Damage to Catalonia
SIR – As a retired diplomat (in service from 1980 to 2008), I am ashamed, but not surprised, by the reaction of the Foreign Secretary to events in Catalonia over the weekend and the pusillanimous statement issued by the Foreign and Commonwealth Office. The FCO long ago gave up putting its head above the parapet on sensitive international issues if to do so might offend a friendly state.
General Franco would have been proud of the actions of the Spanish government in suppressing grassroots democracy in Catalonia.

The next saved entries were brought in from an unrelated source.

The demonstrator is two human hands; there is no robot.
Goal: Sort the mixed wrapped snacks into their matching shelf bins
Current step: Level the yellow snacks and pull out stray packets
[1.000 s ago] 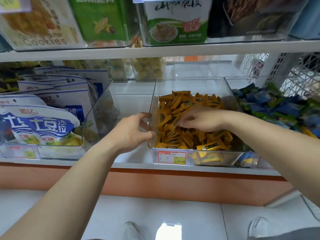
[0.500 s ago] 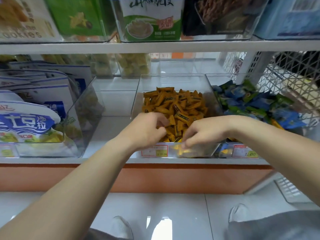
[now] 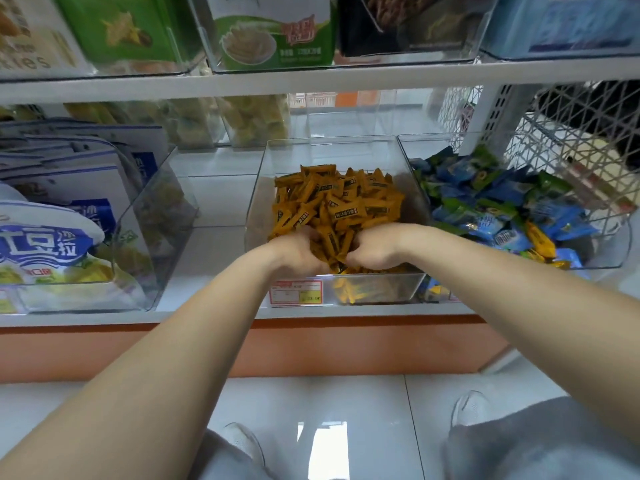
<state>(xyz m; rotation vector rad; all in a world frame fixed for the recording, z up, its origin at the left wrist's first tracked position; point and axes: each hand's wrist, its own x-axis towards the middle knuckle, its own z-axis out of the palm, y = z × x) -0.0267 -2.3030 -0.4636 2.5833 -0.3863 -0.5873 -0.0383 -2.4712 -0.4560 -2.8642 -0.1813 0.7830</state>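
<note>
A clear plastic bin (image 3: 258,188) on the lower shelf holds a heap of orange wrapped snacks (image 3: 341,202). Both my hands are plunged into the near end of that heap. My left hand (image 3: 299,252) has its fingers curled into the orange wrappers, and my right hand (image 3: 375,247) does the same close beside it; the fingertips of both are buried. To the right stands another clear bin (image 3: 620,244) filled with blue and green wrapped snacks (image 3: 491,202), with a few orange ones (image 3: 540,239) mixed in near its front.
A clear bin (image 3: 162,188) of white and blue bags stands at the left, with a bare shelf gap between it and the orange bin. A red price tag (image 3: 296,293) sits on the bin front. Boxed snacks fill the upper shelf (image 3: 311,79). A white wire basket (image 3: 568,133) is at the right.
My left hand has come off the bin's left wall and gone into the orange heap. My right hand has slid back to the near end, so both hands now dig together.
</note>
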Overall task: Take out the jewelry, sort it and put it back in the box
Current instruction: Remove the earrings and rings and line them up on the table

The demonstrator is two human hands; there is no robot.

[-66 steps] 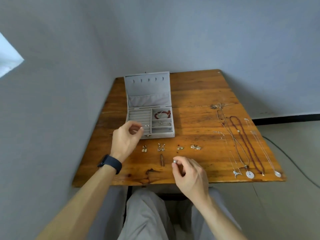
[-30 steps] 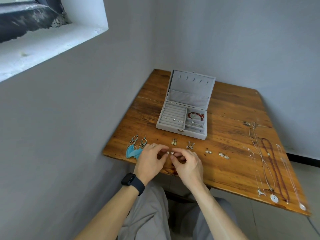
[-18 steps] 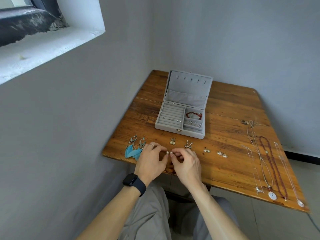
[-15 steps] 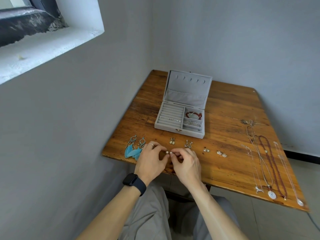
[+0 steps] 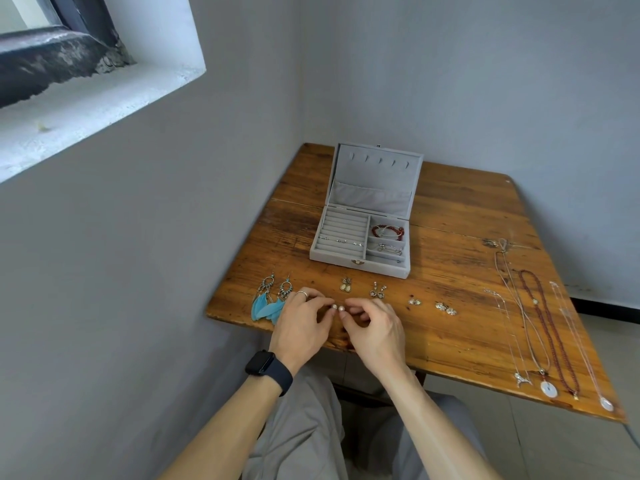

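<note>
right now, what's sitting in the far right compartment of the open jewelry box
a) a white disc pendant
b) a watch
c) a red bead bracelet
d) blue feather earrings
C: the red bead bracelet lies coiled in the far right compartment of the grey jewelry box, just below the raised lid.

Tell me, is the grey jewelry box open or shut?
Open. The jewelry box has its lid standing upright at the back, baring the ring slots and a red bracelet inside.
</note>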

But it serves to reinforce the determination of the people of Gibraltar not to agree to surrender their sovereignty to a state which could act in this way.
And the reaction of the EU shows that it is more concerned with maintaining its progress towards creating a superstate in Europe than it is with the preservation of local democracy.
As for the FCO, who can remember the last time it really stood up for the UK and UK national interests?
Dereham, Norfolk
SIR – The response to the referendum in Catalonia by Mariano Rajoy, the Spanish Prime Minister, went well, didn’t it?
What does he plan to do next?
London SE12
SIR – Anyone who thinks the EU has entered negotiations with Britain with anything other than a punishment agenda should look at what has happened in Catalonia.
We have been warned.
London SE11
SIR – The Government should now insist that there will be no further negotiations about a financial settlement with the EU until the Catalan independence dispute is settled.
Thatcham, Berkshire
SIR – Surely the correct procedure for the Madrid government was to allow the referendum to go ahead, and if the result was for independence, to make them vote again.